Sin embargo, llegó el momento en que las dudas en cuanto a convertir la veladora en desecho volvieron a atacarme, pues ya no era nada agradable saberme siempre víctima y objeto de persecución de aquellas sombras. Hubo una ocasión en que indeciso entre apagarla o irme a dormir sin leer, descubrí que soplando suavemente hacia la flama, las figuras se distorsionaban, y aunque no me libré de ellas, su crueldad en los sueños disminuyó considerablemente.
Lo que me preocupa es que esta noche le soplé tan fuerte que la flama se apagó. El cuarto está completamente oscuro, y aunque he deseado que algo así ocurriera desde hace años, he cerrado los ojos porque siento un terrible miedo de abrirlos y verificar que ya no hay cerillos para volver a encender la veladora, porque entonces no sabré en dónde esconderme hasta percatarme de que las sombras regresen a la luz o al sueño, a donde sea menos aquí, ahora que estoy despierto escuchando sus murmullos acuosos y el chocar de sus garras unas con otras, como el verdugo que afila su navaja.

sábado, abril 05, 2008

La iniciación

Melusina pertenece a la tribu de las mujeres sin manos: sus vestidos tienen mangas largas y acampanadas que cubren las prótesis.

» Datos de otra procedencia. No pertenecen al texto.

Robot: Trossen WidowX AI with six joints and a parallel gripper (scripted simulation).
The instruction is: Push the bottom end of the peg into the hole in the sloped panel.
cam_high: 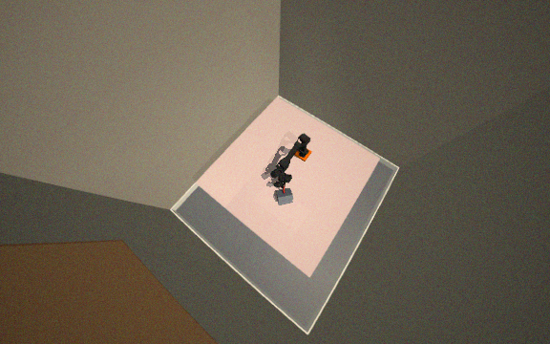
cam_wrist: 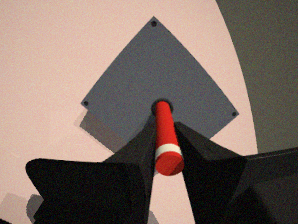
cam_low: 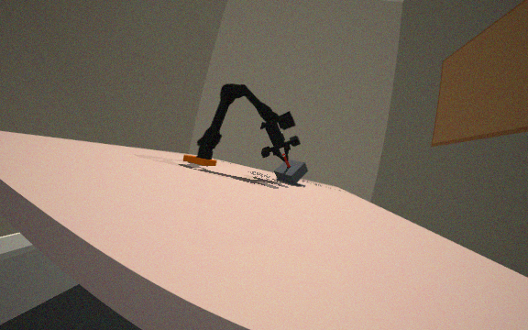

Cuando cantan, emiten aullidos con los que hipnotizan a los animales salvajes hasta hacerlos caer en trance para que los hombres del pueblo puedan atraparlos y llevarlos vivos a sus casas. Ahí, las mujeres se alimentan de la carne y sangre crudas mientras los animales están vivos. Los cantos también sirven para que las madres adormilen a sus hijas y las preparen para alimentar a los peces dedófagos, mascotas favoritas de las niñas de la tribu, quienes se inician en los abismos del placer al sumergir sus manitas tiernas en los estanques repletos de estos escamosos animales que arrancan pedazo a pedazo la carne y los huesos infantiles, tan fáciles de digerir. Las niñas sonríen exaltadas al mirar cómo brota la sangre y se diluye en el agua a cada mordida. Melusina también sonríe. Es su primera visita al estanque, y por última vez, y con desprecio, mira sus diez dedos a través del líquido que empieza a teñirse de rojo.